As we all known that obesity could lead to hypertension, hypertension will severely affect the structure and operation functions of important organs. The damage caused by hypertension to target organs may last for a lifetime, or the damage to target organs may be aggravated because of hypertension in adulthood. There are no comprehensive and convincing studies about the pathogenesis of hypertension in the world [8]. According to the relevant survey report, the prevalence of hypertension caused by obesity among adolescents is increasing, and it is very likely to develop into adult hypertension.

The pathogenesis of hypertension is complex. Abnormal sympathetic nervous system, vascular function and fat may be the causes of hypertension, but in most cases, there are many reasons working together. The single cause of hypertension is rare. The effect of sympathetic nervous system on hypertension is shown in Figure 1.

Figure 1: The principle of sympathetic nervous system affecting hypertension.

Firstly, abnormal changes of central nervous system in the cerebral cortex produces wrong signals, which leads to abnormal secretion of tissues which secretes abnormal neurotransmitter, including adrenaline and dopamine leading to the enhance of the activity of sympathetic nervous system, which in turn increases the concentration of catecholamine in blood and enhance the contraction of resistance arterioles.

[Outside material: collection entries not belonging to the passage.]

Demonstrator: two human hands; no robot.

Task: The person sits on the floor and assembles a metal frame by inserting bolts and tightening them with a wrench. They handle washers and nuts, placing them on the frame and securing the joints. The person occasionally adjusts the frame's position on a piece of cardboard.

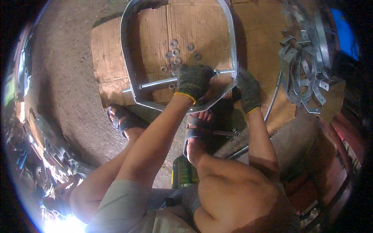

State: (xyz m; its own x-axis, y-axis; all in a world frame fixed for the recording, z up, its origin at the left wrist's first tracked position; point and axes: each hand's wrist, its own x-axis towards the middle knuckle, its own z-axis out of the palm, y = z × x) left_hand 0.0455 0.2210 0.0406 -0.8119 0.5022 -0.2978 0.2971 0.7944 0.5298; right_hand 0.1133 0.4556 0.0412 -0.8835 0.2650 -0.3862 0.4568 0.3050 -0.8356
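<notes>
A bent flat-bar metal frame [125, 42], rounded at the far side, lies over brown cardboard. A steel rod [157, 82] crosses it, and its left end sticks out past the frame's left side. My left hand [194, 82], in a dark knit glove with a yellow cuff, is closed around the rod inside the frame. A nut [216, 72] shows on the rod just right of that hand. My right hand [248, 91], gloved alike, is closed at the frame's right side by the rod's end. Its fingertips are partly hidden, so what they hold cannot be made out.
Several loose washers [175, 52] lie on the cardboard [108, 54] inside the frame. Bent metal strips [307, 73] are heaped at the right, with another rod [274, 97] nearer. My sandalled feet [126, 120] are close to the frame. Bright light glares at lower left.
</notes>
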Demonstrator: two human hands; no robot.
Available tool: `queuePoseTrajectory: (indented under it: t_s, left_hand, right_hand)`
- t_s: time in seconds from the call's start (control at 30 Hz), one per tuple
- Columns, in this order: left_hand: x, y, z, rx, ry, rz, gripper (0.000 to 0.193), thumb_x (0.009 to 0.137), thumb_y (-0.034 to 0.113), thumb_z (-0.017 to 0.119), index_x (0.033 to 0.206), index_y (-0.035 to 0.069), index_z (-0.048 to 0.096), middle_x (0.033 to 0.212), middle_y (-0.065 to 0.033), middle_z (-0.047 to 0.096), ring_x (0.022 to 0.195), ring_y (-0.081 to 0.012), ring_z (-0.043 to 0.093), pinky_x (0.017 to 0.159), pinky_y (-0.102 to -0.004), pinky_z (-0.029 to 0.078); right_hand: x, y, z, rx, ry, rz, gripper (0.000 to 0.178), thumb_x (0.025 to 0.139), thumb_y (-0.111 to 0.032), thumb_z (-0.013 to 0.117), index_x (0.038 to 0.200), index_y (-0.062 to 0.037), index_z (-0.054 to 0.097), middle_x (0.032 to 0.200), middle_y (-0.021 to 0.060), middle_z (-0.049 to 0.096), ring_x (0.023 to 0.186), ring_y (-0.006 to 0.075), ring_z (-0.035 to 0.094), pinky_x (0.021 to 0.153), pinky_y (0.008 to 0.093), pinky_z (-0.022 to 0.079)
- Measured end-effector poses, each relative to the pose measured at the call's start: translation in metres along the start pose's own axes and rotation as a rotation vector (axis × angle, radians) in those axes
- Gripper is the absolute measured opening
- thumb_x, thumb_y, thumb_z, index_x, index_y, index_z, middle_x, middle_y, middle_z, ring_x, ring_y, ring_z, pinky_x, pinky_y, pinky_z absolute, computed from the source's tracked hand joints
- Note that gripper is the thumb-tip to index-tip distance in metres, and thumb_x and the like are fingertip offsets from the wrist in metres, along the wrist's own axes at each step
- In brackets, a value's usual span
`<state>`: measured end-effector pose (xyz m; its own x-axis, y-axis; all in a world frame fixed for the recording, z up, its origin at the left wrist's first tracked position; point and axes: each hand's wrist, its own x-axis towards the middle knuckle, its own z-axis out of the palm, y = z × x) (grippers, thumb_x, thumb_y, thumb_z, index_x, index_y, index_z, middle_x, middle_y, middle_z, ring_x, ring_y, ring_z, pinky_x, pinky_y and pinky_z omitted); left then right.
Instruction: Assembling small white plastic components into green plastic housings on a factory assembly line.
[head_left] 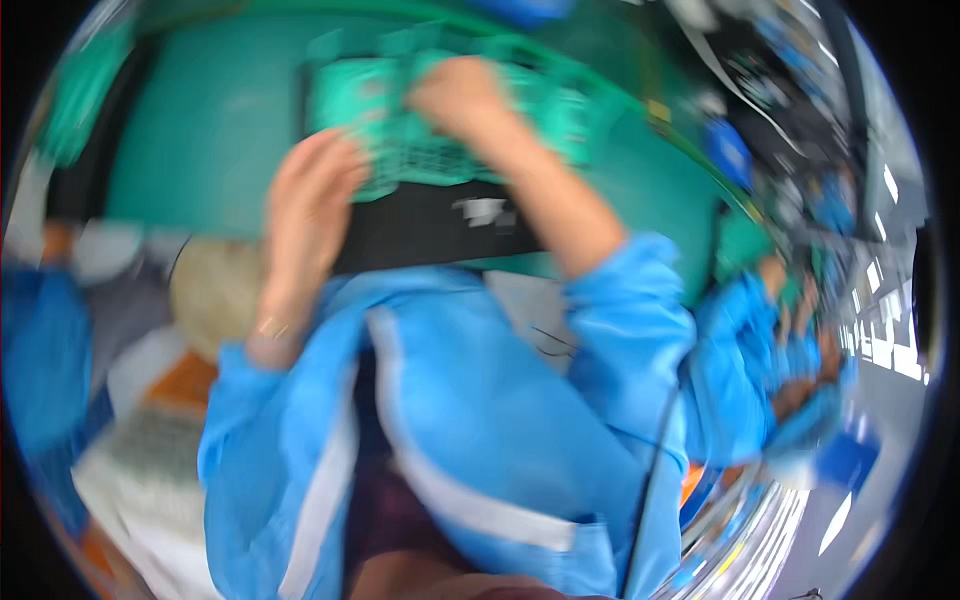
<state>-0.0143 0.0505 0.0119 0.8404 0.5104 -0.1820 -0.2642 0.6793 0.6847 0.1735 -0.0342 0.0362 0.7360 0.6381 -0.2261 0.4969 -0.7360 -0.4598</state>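
Observation:
Motion blurs much of the view. Bright green plastic trays with small compartments (350, 92) lie side by side in front of me, over a black box or holder (425, 228). My left hand (318, 185) is at the left near edge of these trays, its fingers bent and close together; blur hides whether they grip the rim. Over the middle of the trays is my right hand (465, 100), its fingers curled closed and pointing down to the left. Whatever it may hold is too small or smeared to make out.
Under the trays spreads a green work mat (205, 130). Small white pieces (480, 210) lie on the black surface near me. A round beige stool seat (215, 295) is at the left. People in blue jackets (735, 370) sit to the right, and another blue sleeve (40, 350) is at far left.

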Motion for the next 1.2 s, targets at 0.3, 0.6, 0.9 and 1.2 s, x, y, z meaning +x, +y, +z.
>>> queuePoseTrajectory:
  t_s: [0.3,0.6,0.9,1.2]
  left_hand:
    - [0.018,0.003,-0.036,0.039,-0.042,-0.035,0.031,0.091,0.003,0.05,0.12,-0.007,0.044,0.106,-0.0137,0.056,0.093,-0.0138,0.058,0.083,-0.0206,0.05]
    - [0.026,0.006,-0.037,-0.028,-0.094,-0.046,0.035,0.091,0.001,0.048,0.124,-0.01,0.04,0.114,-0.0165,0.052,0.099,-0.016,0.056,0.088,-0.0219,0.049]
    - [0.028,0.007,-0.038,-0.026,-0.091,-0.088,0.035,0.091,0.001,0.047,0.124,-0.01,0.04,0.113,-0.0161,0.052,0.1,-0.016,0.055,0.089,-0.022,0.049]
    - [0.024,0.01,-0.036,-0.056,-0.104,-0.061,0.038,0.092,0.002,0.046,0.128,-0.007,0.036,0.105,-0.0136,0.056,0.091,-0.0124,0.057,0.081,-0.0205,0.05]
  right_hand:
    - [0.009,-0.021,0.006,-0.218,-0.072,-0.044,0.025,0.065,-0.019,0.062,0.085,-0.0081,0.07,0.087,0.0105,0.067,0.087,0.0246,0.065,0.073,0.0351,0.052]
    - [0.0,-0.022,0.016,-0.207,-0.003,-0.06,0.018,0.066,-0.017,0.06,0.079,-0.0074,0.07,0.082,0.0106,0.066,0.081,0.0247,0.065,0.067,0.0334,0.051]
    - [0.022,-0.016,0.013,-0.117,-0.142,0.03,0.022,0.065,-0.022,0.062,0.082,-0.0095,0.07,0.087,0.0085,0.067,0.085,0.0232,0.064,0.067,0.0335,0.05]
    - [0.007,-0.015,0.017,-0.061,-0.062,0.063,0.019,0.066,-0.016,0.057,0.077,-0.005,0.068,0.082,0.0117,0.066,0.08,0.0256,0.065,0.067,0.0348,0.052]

The effect of vascular dysfunction on hypertension was related to renin-angiotensin-aldosterone system (RAAS) [9]. When RAAS was activated for some reasons, the activity of renin and aldosterone would increase dramatically, thus promoting the production of angiotensin in the relevant tissues. Angiotensin could promote the contraction of small arteries and ultimately increase blood pressure.

The effect of abnormal fat on hypertension was related to adipokines, such as leptin and adiponectin [10]. Leptin was a polypeptide that could activate the sympathetic nervous system when entering blood to increase blood pressure. However, the effect of leptin on blood pressure was related to population characteristics, such as race or body type. Adiponectin was a glycoprotein, which played an important role in lipid and blood glucose metabolism. Moreover, it could improve NO level by eliminating endothelial cell dysfunction, which might be used for inhibiting the activity of sympathetic nervous system to achieve antihypertensive effect.

Analysis of object

The 1000 students aged 7 to 9 in Nantong middle school were investigated from September 2019 to March 2020 in First People’s Hospital of Nantong. There were 525 female and 475 male, with an average age of (15.7±0.12) years old. 1000 students were randomly selected for empirical analysis. No family history was reported, and no serious illness occurred in the past year. Assess the prevalence of obesity and associated metabolic abnormalities. This group completed anthropometric, blood pressure and clinical examinations, fasting venous blood testing, and standard questionnaires to form the baseline population for the follow-up cohort for this study. Participate in a unified medical examination after the investigators and their parents or guardians have signed informed consent.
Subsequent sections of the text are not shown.